Your assignment:
Report every line of the records below that includes the string "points".

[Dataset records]
· · · · · · ·

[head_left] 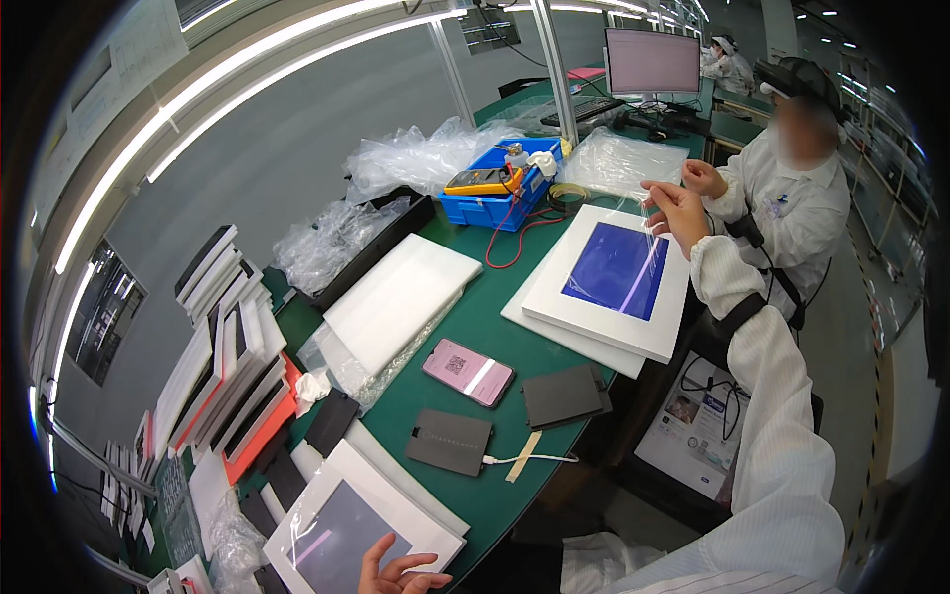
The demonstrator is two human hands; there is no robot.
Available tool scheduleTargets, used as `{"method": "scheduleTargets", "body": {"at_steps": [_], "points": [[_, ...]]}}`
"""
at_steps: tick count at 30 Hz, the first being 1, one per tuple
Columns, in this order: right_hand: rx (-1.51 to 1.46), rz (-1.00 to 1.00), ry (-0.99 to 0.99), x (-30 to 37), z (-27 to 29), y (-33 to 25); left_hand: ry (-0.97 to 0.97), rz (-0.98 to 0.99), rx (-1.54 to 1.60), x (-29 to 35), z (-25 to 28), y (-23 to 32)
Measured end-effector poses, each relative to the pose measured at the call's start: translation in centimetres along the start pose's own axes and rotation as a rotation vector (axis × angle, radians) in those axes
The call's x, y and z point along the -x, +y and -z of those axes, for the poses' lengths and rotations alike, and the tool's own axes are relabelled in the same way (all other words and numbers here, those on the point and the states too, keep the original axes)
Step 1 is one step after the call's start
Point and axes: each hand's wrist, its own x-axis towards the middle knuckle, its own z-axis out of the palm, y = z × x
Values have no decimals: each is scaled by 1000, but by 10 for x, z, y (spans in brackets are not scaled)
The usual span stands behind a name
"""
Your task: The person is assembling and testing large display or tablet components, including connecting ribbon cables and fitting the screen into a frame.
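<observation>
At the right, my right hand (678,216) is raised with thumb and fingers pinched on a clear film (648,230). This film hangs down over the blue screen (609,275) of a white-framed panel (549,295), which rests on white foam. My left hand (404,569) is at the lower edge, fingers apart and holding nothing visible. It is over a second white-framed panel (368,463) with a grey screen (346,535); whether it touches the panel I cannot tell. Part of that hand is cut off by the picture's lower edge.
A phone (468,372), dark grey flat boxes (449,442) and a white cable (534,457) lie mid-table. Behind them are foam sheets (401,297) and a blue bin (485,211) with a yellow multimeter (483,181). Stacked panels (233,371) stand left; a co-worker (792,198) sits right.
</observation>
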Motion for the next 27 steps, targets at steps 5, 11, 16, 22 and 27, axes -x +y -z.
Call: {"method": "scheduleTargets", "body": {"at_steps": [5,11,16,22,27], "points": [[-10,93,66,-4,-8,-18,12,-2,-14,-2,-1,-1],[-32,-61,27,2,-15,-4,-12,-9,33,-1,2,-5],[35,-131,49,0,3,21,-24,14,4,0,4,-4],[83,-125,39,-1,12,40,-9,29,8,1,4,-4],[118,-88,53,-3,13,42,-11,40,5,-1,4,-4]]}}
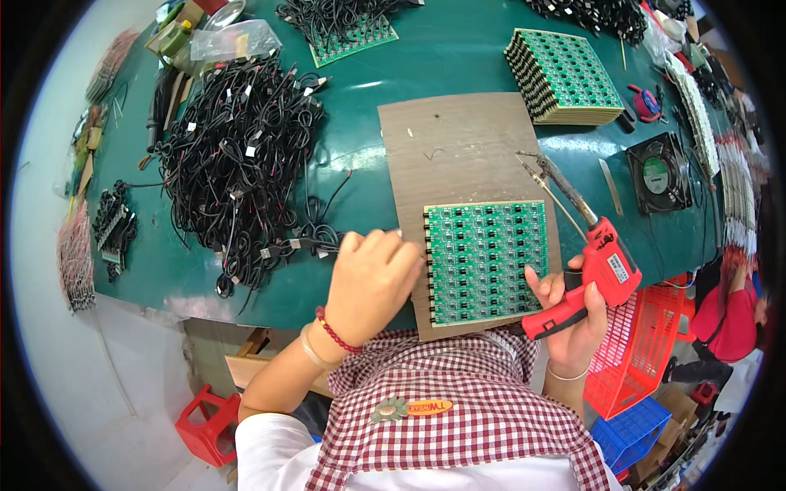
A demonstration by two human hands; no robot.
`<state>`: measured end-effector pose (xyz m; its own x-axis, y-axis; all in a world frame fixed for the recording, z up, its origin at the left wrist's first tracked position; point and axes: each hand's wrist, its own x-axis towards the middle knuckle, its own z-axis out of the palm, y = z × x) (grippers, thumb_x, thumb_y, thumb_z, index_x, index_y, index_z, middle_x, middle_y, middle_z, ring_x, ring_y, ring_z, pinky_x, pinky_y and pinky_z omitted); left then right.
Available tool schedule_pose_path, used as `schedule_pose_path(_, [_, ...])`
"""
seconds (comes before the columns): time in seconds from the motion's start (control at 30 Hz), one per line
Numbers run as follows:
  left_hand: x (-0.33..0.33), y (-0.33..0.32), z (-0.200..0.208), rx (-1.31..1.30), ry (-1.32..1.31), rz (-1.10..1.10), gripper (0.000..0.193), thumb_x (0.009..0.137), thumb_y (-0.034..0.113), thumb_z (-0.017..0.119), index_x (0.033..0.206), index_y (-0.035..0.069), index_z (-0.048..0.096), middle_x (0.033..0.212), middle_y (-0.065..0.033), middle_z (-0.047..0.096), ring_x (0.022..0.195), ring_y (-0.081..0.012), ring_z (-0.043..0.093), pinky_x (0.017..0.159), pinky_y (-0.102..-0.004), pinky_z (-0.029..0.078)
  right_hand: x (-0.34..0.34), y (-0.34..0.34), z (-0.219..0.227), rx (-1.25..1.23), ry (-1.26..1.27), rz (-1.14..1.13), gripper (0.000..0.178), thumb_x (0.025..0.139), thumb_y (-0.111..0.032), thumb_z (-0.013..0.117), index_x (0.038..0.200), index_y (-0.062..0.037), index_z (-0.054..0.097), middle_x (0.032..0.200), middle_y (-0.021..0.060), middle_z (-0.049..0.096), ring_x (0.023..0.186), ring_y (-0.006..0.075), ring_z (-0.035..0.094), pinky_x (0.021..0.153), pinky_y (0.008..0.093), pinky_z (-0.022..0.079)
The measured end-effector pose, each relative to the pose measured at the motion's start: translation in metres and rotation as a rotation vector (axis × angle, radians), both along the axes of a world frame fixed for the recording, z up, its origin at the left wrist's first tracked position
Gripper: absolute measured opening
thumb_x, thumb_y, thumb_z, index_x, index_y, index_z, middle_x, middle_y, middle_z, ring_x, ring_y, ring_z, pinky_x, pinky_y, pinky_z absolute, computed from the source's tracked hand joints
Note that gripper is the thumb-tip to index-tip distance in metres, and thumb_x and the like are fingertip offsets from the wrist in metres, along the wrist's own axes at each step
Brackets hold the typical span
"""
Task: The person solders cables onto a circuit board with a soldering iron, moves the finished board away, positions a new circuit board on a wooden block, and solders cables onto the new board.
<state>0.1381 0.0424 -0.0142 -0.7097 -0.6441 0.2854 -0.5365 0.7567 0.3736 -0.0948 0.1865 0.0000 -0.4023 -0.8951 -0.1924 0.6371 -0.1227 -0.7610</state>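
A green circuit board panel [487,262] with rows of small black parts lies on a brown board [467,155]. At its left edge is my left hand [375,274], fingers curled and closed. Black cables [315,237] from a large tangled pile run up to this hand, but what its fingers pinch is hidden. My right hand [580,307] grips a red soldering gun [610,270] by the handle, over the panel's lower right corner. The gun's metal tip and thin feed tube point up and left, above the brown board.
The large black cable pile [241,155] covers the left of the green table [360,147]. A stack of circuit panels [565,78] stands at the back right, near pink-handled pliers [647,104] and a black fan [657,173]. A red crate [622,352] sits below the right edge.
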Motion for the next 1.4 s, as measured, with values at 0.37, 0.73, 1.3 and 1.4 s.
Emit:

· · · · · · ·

Solution for this task:
Available tool scheduleTargets, used as `{"method": "scheduleTargets", "body": {"at_steps": [_], "points": [[_, ...]]}}`
Call: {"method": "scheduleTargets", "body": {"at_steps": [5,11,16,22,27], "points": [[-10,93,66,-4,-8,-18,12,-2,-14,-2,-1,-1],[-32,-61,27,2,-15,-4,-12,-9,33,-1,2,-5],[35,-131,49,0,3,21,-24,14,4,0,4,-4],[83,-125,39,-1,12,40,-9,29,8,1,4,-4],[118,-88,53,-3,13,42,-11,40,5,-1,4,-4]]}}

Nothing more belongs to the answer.